Work task: Using the entries below, write out the line with "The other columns", the line with "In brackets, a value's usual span", and every line in between, exactly as each is written.

Supplied entries:
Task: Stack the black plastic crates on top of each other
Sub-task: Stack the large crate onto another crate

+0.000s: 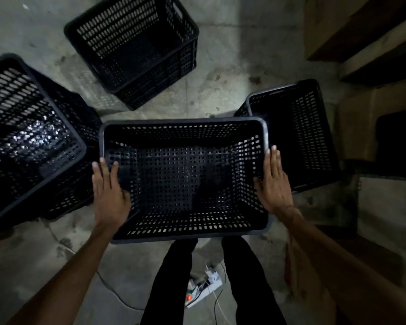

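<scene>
My left hand [108, 191] lies flat on the left short rim of the centre crate [185, 179], fingers straight and spread, the thumb hanging over the inner wall; this grip is wide and closes on nothing. My right hand [273, 184] mirrors it on the right short rim, palm against the outer edge, fingers extended forward, thumb just inside; likewise unclosed. Both forearms are bare.

The centre crate is a rectangular bin of black moulded plastic with rounded corners and a smooth, thickened rim. Its four walls and its floor are pierced by regular rows of small rectangular slots, giving a lattice texture. It is upright, mouth up, directly ahead of my legs [174, 277], which are clothed in black. I cannot tell whether it rests on the floor or is held clear of it.

Three more crates of the same make surround it. The left crate [28, 127] is tilted, its near corner just beside the centre crate. The right crate [295, 134] stands just behind my right hand, its rim partly hidden by the centre crate's corner. The far crate [131, 48] stands apart, beyond the others.

The floor [220, 73] is grey concrete, stained and mottled, with a scored joint. A white power strip [206, 287] with cables lies between my feet. Brown cardboard boxes [361, 127] sit at right.
</scene>
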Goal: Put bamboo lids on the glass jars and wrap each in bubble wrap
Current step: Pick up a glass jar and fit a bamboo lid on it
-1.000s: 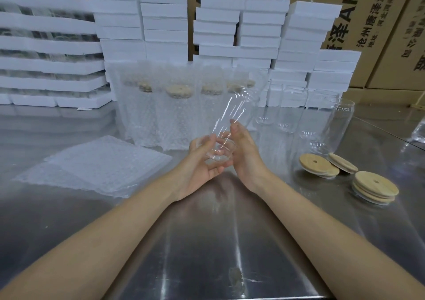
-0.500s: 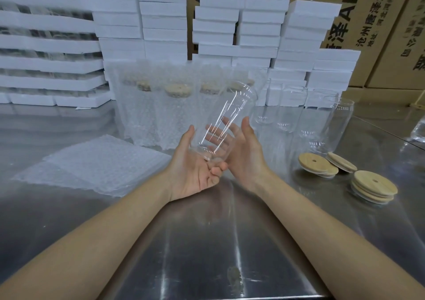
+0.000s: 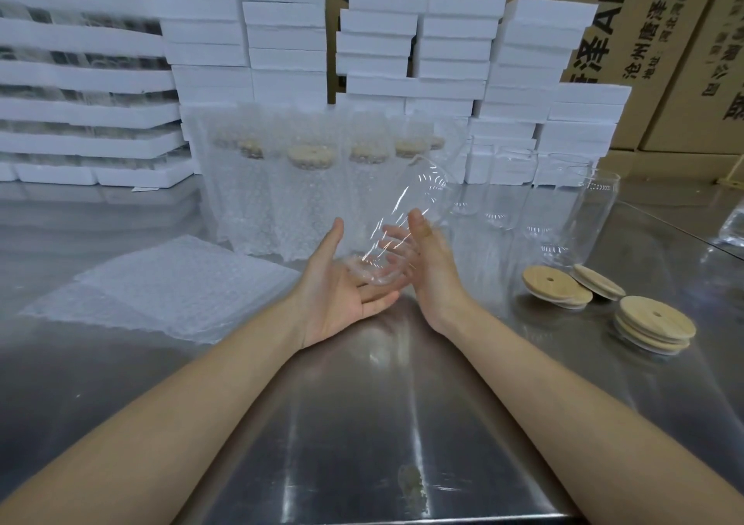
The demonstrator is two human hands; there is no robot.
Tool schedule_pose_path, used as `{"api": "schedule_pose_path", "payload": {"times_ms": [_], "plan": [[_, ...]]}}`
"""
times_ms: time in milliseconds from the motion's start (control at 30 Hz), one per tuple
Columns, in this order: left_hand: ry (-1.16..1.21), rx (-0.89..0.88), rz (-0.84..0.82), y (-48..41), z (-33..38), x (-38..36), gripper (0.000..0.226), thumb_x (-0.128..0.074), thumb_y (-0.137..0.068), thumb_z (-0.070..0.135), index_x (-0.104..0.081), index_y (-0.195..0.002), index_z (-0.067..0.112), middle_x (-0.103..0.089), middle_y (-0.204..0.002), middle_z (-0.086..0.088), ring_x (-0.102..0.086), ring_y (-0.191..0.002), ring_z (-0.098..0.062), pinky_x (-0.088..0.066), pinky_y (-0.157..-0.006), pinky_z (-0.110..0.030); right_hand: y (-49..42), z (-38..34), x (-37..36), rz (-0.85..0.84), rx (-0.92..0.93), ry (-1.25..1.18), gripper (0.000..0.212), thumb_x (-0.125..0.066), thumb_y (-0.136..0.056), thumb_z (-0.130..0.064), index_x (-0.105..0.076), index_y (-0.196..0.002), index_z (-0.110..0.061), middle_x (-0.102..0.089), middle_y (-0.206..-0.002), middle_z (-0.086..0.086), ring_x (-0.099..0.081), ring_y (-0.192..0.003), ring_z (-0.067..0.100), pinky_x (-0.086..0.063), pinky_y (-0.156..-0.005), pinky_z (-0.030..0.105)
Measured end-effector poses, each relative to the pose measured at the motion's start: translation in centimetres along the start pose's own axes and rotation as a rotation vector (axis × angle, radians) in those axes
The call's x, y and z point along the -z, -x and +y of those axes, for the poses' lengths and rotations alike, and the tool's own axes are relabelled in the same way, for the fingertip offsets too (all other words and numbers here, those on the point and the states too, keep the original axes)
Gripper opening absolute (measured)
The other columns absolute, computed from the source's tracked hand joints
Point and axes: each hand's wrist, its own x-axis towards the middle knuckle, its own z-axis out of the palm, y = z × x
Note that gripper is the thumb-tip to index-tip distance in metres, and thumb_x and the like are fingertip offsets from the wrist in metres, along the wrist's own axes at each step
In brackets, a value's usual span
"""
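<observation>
Since a second ago, left hand (image 3: 338,297) has been uncurled. Glass jar (image 3: 400,218) is cradled, tilted mouth-away, above worktop (image 3: 362,424) centre, between left palm and right hand (image 3: 432,261); all fingers are held straight, none wrapped round it. Near right edge, bamboo lids (image 3: 654,323) are stacked.

1. This was a packing area in a warehouse or small factory, not a home.
2. Large printed cardboard cartons (image 3: 664,41) stood stacked along the back.
3. In front of them rose tall piles of white foam boxes (image 3: 282,41), with layered foam trays (image 3: 80,81) at the left.
4. The work surface was a bare stainless-steel table (image 3: 362,424).
5. Goods sat on it in batches: a row of wrapped jars (image 3: 306,202), open glass jars (image 3: 579,218), bamboo lids (image 3: 652,323) in small piles, and a pile of bubble wrap sheets (image 3: 173,287).
</observation>
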Motion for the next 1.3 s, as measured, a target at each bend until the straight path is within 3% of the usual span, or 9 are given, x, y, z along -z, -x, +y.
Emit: {"api": "schedule_pose_path", "payload": {"times_ms": [133,400,500,633,767,900,1033,1167,1300], "plan": [[-0.075,-0.087,0.044,0.1,-0.1,-0.2,0.039,-0.064,-0.084,0.033,-0.056,-0.115,0.01,-0.055,-0.136,-0.019,-0.062,-0.114,-0.035,-0.056,-0.086,-0.036,-0.1,0.0,0.2,0.057,0.027,0.101,0.081,-0.068,-0.067,-0.061,-0.045,-0.127,-0.013,-0.066,-0.105,-0.003,-0.069,-0.092,0.007,-0.052,-0.092,0.031],[-0.051,-0.142,0.07,-0.2,-0.1,0.0,0.031,-0.048,-0.098,0.037,-0.046,-0.12,0.015,-0.064,-0.123,-0.016,-0.063,-0.112,-0.032,-0.052,-0.09,-0.035,0.0,0.0,0.3,0.005,0.074,0.188,0.078,-0.078,-0.068,-0.054,-0.038,-0.129,-0.024,-0.06,-0.12,0.001,-0.064,-0.104,0.009,-0.049,-0.095,0.029],[-0.057,-0.2,0.108,-0.4,0.1,0.2,0.038,-0.042,-0.101,0.038,-0.039,-0.132,0.016,-0.062,-0.122,-0.012,-0.064,-0.112,-0.03,-0.051,-0.092,-0.034,0.1,0.1,-0.1,-0.005,0.202,0.29,0.078,-0.085,-0.065,-0.037,-0.039,-0.127,-0.028,-0.056,-0.116,-0.003,-0.059,-0.105,0.005,-0.048,-0.079,0.013],[-0.114,-0.252,0.127,-0.8,0.0,0.5,0.054,-0.036,-0.102,0.038,-0.023,-0.148,0.012,-0.053,-0.134,-0.009,-0.061,-0.116,-0.024,-0.049,-0.096,-0.033,0.4,0.4,-0.3,0.011,0.39,0.393,0.077,-0.088,-0.066,-0.015,-0.04,-0.123,-0.036,-0.052,-0.119,-0.006,-0.056,-0.111,0.007,-0.047,-0.09,0.018],[-0.11,-0.277,0.118,-0.9,0.0,0.6,0.048,-0.032,-0.104,0.034,-0.037,-0.14,0.003,-0.053,-0.136,-0.016,-0.058,-0.121,-0.026,-0.041,-0.108,-0.037,0.7,0.4,-0.5,0.036,0.564,0.536,0.087,-0.092,-0.06,-0.029,-0.042,-0.13,-0.026,-0.05,-0.124,-0.009,-0.051,-0.118,0.004,-0.044,-0.098,0.025],[-0.117,-0.3,0.153,-0.8,0.3,0.5,0.023,-0.039,-0.105,0.019,-0.056,-0.112,0.006,-0.061,-0.125,-0.015,-0.067,-0.106,-0.025,-0.056,-0.084,-0.029,1.1,0.0,-1.2,0.074,0.738,0.666,0.081,-0.085,-0.054,-0.05,-0.035,-0.118,-0.059,-0.043,-0.12,-0.03,-0.049,-0.117,0.0,-0.039,-0.089,0.007],[-0.152,-0.3,0.145,-0.9,0.3,0.7,0.03,-0.047,-0.101,0.013,-0.047,-0.13,0.003,-0.057,-0.132,-0.018,-0.065,-0.108,-0.028,-0.055,-0.088,-0.033,0.8,0.4,-1.1,0.119,0.859,0.737,0.079,-0.09,-0.057,-0.042,-0.044,-0.12,-0.038,-0.041,-0.118,-0.033,-0.046,-0.112,-0.009,-0.037,-0.088,0.005],[-0.173,-0.317,0.091,-0.6,0.3,0.7,0.051,-0.068,-0.08,0.027,-0.051,-0.123,0.004,-0.056,-0.133,-0.019,-0.058,-0.117,-0.033,-0.044,-0.104,-0.043,0.3,0.8,-0.9,0.119,0.868,0.812,0.079,-0.094,-0.054,-0.035,-0.055,-0.119,-0.012,-0.048,-0.117,-0.012,-0.041,-0.112,-0.013,-0.034,-0.089,0.003],[-0.185,-0.316,0.125,-0.9,0.1,1.2,0.036,-0.056,-0.094,0.028,-0.053,-0.123,0.007,-0.059,-0.131,-0.015,-0.062,-0.114,-0.027,-0.048,-0.1,-0.038,0.8,0.6,-1.0,0.079,0.777,0.706,0.081,-0.092,-0.056,-0.039,-0.046,-0.123,-0.033,-0.044,-0.12,-0.022,-0.046,-0.116,-0.006,-0.038,-0.092,0.007]]}}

Task result:
The other columns absolute, computed from the source's tracked hand joints
Point and axes: each hand's wrist, its own x-axis towards the middle knuckle, its own z-axis out of the palm, y = z × x
Note that gripper is the thumb-tip to index-tip distance in metres, and thumb_x and the like are fingertip offsets from the wrist in metres, along the wrist's own axes at each step
In brackets, a value's usual span

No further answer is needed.